An exact transcription of the data below is needed.

* [Given material]:
──────
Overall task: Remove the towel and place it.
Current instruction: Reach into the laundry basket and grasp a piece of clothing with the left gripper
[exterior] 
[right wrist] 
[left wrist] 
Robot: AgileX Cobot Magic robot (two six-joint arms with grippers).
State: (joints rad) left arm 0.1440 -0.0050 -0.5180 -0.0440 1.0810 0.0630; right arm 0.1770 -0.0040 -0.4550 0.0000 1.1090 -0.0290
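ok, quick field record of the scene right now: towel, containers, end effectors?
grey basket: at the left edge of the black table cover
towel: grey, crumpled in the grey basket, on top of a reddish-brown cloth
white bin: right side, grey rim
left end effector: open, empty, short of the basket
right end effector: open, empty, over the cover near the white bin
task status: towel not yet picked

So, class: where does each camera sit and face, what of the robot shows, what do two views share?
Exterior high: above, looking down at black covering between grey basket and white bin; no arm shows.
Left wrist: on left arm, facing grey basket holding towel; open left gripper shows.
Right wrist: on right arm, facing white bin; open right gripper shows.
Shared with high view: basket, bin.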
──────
* [Task output]:
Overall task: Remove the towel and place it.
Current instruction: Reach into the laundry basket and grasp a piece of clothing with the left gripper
[exterior] 
[right wrist] 
[left wrist] 
Robot: AgileX Cobot Magic robot (two six-joint arms with grippers).
State: (joints rad) left arm 0.1440 -0.0050 -0.5180 -0.0440 1.0810 0.0630; right arm 0.1770 -0.0040 -0.4550 0.0000 1.1090 -0.0290
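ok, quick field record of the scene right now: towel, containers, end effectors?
grey basket: at the left edge of the black table cover
towel: grey, crumpled in the grey basket, on top of a reddish-brown cloth
white bin: right side, grey rim
left end effector: open, empty, short of the basket
right end effector: open, empty, over the cover near the white bin
task status: towel not yet picked

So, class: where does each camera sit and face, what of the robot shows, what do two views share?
Exterior high: above, looking down at black covering between grey basket and white bin; no arm shows.
Left wrist: on left arm, facing grey basket holding towel; open left gripper shows.
Right wrist: on right arm, facing white bin; open right gripper shows.
Shared with high view: basket, bin.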

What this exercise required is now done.